Your objective –
Go through the data and copy each line where the word "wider" shows up.

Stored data
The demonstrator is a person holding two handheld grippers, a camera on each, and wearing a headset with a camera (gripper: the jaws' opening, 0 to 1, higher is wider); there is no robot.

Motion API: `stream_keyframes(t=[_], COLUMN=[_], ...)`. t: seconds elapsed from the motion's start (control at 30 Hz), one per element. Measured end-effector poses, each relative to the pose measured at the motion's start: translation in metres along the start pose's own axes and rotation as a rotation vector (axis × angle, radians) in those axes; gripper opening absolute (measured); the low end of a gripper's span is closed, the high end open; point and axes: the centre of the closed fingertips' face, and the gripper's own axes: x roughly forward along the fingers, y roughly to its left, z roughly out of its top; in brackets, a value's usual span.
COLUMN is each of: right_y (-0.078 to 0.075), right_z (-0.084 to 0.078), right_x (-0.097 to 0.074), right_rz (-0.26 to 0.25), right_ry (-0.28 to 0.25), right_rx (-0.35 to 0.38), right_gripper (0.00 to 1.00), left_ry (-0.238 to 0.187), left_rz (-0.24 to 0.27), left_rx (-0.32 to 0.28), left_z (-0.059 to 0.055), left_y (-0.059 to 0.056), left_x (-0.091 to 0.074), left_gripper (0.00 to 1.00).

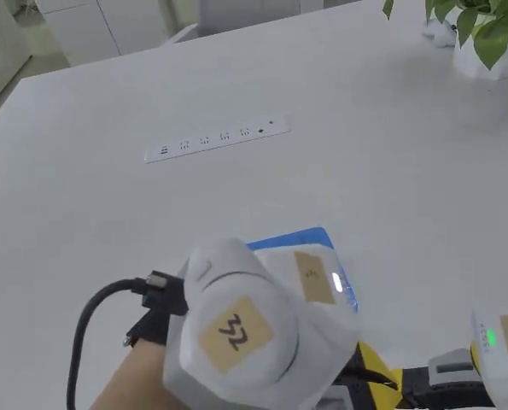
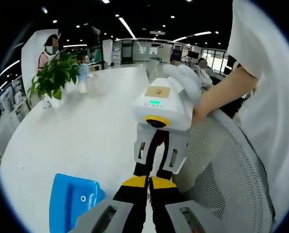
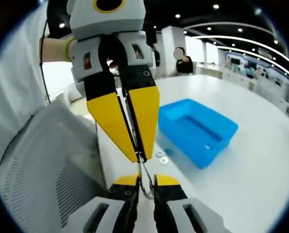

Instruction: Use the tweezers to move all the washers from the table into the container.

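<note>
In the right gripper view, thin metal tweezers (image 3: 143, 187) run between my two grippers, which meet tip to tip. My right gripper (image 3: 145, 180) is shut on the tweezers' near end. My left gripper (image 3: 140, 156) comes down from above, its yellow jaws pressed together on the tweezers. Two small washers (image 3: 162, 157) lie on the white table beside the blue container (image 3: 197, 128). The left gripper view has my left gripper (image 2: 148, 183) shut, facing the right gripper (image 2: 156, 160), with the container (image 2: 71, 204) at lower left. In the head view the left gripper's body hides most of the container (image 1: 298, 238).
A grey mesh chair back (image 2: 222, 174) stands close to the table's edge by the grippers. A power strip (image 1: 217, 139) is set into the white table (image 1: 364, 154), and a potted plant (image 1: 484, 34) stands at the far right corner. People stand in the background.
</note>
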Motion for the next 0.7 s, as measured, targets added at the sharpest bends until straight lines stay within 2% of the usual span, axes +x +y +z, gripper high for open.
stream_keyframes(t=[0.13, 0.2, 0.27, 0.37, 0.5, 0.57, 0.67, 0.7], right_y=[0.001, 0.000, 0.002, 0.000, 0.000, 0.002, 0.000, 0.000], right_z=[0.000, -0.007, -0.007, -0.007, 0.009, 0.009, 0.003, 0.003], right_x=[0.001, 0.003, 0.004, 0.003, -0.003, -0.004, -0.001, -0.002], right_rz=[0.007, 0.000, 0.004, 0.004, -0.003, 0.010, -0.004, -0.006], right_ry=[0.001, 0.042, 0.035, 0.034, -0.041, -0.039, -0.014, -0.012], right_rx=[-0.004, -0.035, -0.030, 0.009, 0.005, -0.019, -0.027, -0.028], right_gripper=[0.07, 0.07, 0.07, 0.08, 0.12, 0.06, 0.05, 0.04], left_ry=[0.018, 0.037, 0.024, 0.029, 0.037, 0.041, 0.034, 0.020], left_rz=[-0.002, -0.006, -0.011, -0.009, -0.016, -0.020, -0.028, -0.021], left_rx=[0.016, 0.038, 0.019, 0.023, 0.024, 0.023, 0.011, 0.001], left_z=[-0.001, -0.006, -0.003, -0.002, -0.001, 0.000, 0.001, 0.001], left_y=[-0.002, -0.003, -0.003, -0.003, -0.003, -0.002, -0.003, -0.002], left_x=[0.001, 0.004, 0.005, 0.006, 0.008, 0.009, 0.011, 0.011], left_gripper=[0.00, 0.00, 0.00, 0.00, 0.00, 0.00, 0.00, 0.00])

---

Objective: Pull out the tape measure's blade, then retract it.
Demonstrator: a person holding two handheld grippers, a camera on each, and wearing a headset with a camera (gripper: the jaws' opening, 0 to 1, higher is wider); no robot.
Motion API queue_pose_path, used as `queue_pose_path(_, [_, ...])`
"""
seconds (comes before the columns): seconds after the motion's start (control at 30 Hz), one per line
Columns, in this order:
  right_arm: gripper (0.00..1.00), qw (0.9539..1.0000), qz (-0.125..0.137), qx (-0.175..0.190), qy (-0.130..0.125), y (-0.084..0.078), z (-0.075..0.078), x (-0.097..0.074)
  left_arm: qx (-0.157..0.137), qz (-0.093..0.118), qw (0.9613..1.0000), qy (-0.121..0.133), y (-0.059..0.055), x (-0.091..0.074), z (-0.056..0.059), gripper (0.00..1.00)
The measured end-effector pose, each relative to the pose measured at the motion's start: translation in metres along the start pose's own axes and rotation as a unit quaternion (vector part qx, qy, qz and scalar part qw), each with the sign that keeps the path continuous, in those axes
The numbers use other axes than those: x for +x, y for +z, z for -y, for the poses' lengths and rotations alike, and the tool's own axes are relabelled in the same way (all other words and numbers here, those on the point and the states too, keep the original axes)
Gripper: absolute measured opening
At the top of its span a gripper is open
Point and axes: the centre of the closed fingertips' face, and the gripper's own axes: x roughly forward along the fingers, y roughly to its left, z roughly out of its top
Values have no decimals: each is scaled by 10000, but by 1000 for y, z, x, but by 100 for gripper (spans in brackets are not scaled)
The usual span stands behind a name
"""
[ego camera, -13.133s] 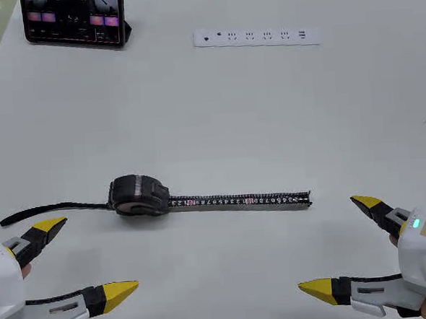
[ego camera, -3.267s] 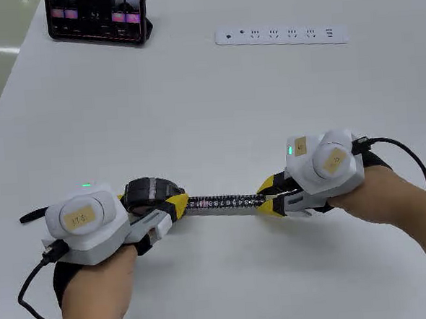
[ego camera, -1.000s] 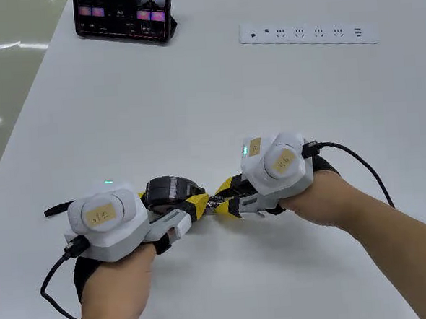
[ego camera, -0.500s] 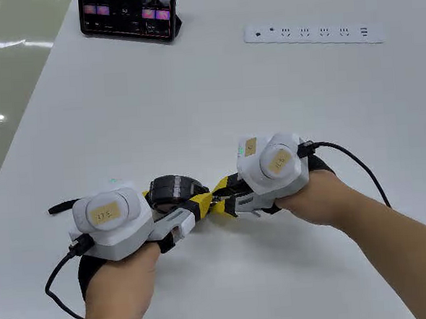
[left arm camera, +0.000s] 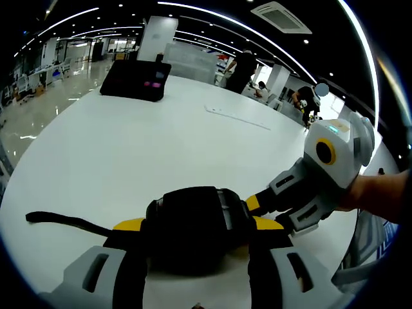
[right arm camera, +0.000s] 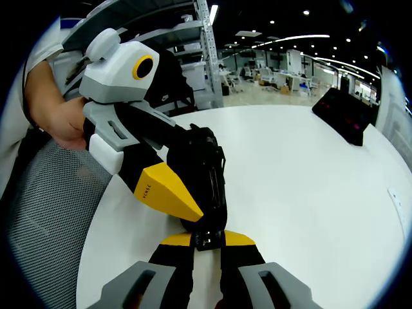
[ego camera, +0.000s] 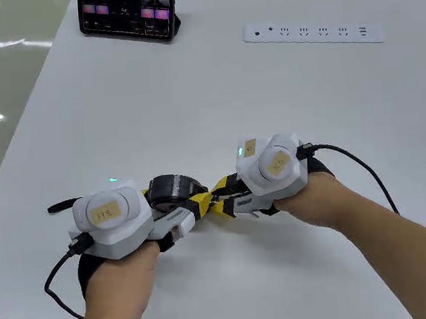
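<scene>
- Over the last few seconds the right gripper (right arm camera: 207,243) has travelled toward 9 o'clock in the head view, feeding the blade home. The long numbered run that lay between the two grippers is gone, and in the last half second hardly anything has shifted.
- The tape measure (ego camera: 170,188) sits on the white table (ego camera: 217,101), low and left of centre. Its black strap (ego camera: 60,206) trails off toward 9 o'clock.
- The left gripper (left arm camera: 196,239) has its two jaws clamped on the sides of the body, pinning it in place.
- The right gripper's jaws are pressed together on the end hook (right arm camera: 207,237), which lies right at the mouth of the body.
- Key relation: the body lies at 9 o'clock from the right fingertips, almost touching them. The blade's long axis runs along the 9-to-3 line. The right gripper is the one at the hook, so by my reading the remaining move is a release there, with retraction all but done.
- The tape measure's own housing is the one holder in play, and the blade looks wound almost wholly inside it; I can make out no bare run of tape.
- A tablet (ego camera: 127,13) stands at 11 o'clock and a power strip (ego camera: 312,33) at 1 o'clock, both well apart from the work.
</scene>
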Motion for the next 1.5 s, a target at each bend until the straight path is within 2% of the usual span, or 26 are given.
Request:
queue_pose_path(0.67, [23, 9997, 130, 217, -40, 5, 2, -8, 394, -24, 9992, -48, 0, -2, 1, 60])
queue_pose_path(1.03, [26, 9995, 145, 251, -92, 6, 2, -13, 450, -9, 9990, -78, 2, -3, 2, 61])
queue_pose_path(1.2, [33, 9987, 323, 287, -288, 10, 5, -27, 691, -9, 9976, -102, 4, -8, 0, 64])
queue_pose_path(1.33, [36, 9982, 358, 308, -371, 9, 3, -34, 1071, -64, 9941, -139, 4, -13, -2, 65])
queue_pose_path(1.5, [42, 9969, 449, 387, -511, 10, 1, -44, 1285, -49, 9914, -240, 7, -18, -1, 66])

Your solution –
The demonstrator is a person holding two handheld grippers, a camera on each, and wearing a headset with a camera (gripper: the jaws' opening, 0 to 1, higher is wider); there is no robot.
Demonstrator: a person holding two handheld grippers, a camera on each, and wearing a headset with a camera (gripper: the jaws' opening, 0 to 1, higher is wider); no robot.

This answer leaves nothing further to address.